Set down each entry exactly as it stands, without altering a single character.
################
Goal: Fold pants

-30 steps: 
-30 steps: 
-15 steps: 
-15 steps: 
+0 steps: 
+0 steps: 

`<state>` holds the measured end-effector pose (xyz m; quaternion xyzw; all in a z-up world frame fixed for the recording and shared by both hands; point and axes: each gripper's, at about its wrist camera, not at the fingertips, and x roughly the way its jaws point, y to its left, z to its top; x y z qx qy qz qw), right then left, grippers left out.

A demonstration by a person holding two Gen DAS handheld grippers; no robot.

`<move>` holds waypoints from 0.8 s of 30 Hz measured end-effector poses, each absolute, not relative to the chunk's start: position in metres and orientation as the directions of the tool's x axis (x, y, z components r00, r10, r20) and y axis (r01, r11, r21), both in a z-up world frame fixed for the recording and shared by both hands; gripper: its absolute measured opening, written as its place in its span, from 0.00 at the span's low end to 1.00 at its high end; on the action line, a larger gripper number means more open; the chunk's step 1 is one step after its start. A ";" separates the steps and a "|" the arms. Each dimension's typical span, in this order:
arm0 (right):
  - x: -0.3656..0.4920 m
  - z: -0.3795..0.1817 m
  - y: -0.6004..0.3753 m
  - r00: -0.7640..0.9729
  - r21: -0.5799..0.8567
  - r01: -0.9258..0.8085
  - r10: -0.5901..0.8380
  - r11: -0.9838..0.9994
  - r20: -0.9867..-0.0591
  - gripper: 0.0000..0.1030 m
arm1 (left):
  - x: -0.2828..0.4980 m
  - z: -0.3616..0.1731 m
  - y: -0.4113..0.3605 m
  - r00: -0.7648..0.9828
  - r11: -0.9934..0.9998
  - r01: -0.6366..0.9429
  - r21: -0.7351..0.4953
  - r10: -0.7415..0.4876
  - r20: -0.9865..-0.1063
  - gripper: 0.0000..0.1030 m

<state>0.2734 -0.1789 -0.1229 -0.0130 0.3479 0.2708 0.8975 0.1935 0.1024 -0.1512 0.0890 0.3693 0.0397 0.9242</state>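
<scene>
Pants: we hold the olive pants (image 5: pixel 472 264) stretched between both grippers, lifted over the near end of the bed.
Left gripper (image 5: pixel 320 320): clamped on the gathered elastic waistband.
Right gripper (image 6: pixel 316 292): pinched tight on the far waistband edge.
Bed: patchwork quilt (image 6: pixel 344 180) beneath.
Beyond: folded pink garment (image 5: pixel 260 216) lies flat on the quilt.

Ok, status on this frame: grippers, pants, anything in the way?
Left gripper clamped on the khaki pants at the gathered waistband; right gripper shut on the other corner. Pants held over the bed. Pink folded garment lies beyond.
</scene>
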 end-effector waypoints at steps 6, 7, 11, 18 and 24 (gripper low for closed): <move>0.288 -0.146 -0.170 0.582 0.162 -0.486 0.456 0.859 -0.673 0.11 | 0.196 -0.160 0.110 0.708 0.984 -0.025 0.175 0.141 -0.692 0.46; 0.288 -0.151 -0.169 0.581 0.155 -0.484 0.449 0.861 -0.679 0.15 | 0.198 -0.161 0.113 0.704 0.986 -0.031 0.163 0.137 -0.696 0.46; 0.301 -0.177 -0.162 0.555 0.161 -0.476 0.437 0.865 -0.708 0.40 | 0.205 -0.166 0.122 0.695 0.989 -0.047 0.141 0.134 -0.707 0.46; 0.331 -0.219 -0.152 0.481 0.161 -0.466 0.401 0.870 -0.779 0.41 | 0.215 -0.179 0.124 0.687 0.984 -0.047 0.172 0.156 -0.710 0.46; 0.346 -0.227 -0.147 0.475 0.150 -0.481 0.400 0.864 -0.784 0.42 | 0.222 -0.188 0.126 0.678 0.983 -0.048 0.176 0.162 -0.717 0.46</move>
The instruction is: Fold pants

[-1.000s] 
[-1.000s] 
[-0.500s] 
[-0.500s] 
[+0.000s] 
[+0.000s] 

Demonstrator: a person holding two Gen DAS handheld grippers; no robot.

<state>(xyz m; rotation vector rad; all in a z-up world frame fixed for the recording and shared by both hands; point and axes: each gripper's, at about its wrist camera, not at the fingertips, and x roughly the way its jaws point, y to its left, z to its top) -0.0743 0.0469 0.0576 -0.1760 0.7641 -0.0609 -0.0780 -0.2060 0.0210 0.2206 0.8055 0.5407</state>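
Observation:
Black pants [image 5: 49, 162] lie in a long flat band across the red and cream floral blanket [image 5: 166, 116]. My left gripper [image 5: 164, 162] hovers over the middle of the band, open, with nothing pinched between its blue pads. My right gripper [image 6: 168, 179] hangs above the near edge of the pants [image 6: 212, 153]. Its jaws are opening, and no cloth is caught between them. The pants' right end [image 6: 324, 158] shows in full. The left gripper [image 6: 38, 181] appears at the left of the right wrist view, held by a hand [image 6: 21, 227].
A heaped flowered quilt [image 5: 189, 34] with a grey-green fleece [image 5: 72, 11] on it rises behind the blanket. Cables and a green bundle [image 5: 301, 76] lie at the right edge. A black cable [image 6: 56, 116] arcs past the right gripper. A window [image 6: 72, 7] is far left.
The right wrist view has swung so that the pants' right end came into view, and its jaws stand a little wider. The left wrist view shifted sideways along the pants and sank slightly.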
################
**YOUR SOLUTION**
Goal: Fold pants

-30 steps: 
-30 steps: 
-15 steps: 
-15 steps: 
+0 steps: 
+0 steps: 

`<state>` holds the measured end-effector pose (xyz m; quaternion xyzw; all in a z-up world frame fixed for the recording and shared by both hands; point and axes: each gripper's, at about its wrist camera, not at the fingertips, and x roughly the way its jaws point, y to its left, z to its top; x y z qx qy qz qw), right then left, grippers left out.

A demonstration by a person holding two Gen DAS handheld grippers; no robot.

`<move>` holds waypoints from 0.8 s of 30 Hz measured end-effector poses, each absolute, not relative to the chunk's start: position in metres and orientation as the directions of the tool's x axis (x, y, z components r00, r10, r20) and y axis (r01, r11, r21), both in a z-up world frame fixed for the recording and shared by both hands; gripper: its absolute measured opening, written as its place in its span, from 0.00 at the span's low end to 1.00 at its high end; on the action line, a larger gripper number means more open; the chunk's step 1 is one step after its start. A ";" separates the steps and a "|" the arms. Each dimension's typical span, in this order:
arm0 (right):
  - x: -0.3656..0.4920 m
  - z: -0.3795..0.1817 m
  - y: -0.6004..0.3753 m
  - r00: -0.7640..0.9729
  - r21: -0.5799..0.8567
  - r01: -0.9258..0.8085
  - r10: -0.5901..0.8380
  - r11: -0.9838..0.9994
  - r20: -0.9867..-0.0591
  - gripper: 0.0000..0.1030 m
arm1 (left):
  - x: -0.2828..0.4980 m
  - z: -0.3616..0.1731 m
  - y: -0.4113..0.3605 m
  - r00: -0.7648..0.9828
  - r11: -0.9934..0.9998
  - r01: -0.6366..0.9429
  - r21: -0.7351..0.4953
  - r10: -0.7415..0.4876
  - r20: -0.9865..-0.1063
  - gripper: 0.0000..0.1030 m

<state>0.2734 -0.1789 -0.1229 -0.0130 0.3479 0.2708 0.8975 0.1935 0.1024 -0.1512 0.0890 0.3693 0.0397 0.9242</state>
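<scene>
Pants: we hold the olive pants (image 5: pixel 472 264) stretched between both grippers, lifted over the near end of the bed.
Left gripper (image 5: pixel 320 320): clamped on the gathered elastic waistband.
Right gripper (image 6: pixel 316 292): pinched tight on the far waistband edge.
Bed: patchwork quilt (image 6: pixel 344 180) beneath.
Beyond: folded pink garment (image 5: pixel 260 216) lies flat on the quilt.

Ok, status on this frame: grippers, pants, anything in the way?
Left gripper clamped on the khaki pants at the gathered waistband; right gripper shut on the other corner. Pants held over the bed. Pink folded garment lies beyond.
</scene>
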 end-effector waypoints at steps 6, 7, 11, 18 and 24 (gripper low for closed): <move>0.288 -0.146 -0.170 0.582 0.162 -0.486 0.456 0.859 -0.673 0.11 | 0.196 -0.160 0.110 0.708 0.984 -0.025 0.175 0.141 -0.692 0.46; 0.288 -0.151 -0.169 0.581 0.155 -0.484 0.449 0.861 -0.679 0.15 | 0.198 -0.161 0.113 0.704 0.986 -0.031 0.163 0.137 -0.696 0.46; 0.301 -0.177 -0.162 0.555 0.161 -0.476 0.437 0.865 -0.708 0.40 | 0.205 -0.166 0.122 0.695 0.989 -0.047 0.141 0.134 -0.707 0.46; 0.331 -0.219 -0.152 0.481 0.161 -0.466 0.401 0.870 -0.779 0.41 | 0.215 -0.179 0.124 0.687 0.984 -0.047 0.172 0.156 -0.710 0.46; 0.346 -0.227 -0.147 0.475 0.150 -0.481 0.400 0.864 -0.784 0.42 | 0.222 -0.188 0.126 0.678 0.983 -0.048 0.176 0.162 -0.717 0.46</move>
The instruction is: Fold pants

[-1.000s] 
[-1.000s] 
[-0.500s] 
[-0.500s] 
[+0.000s] 
[+0.000s] 

Demonstrator: a person holding two Gen DAS handheld grippers; no robot.

<state>(xyz m; rotation vector rad; all in a z-up world frame fixed for the recording and shared by both hands; point and axes: each gripper's, at about its wrist camera, not at the fingertips, and x roughly the way its jaws point, y to its left, z to its top) -0.0743 0.0469 0.0576 -0.1760 0.7641 -0.0609 -0.0780 -0.2060 0.0210 0.2206 0.8055 0.5407</state>
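Observation:
Black pants [image 5: 49, 162] lie in a long flat band across the red and cream floral blanket [image 5: 166, 116]. My left gripper [image 5: 164, 162] hovers over the middle of the band, open, with nothing pinched between its blue pads. My right gripper [image 6: 168, 179] hangs above the near edge of the pants [image 6: 212, 153]. Its jaws are opening, and no cloth is caught between them. The pants' right end [image 6: 324, 158] shows in full. The left gripper [image 6: 38, 181] appears at the left of the right wrist view, held by a hand [image 6: 21, 227].
A heaped flowered quilt [image 5: 189, 34] with a grey-green fleece [image 5: 72, 11] on it rises behind the blanket. Cables and a green bundle [image 5: 301, 76] lie at the right edge. A black cable [image 6: 56, 116] arcs past the right gripper. A window [image 6: 72, 7] is far left.
The right wrist view has swung so that the pants' right end came into view, and its jaws stand a little wider. The left wrist view shifted sideways along the pants and sank slightly.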

This exercise is now finished.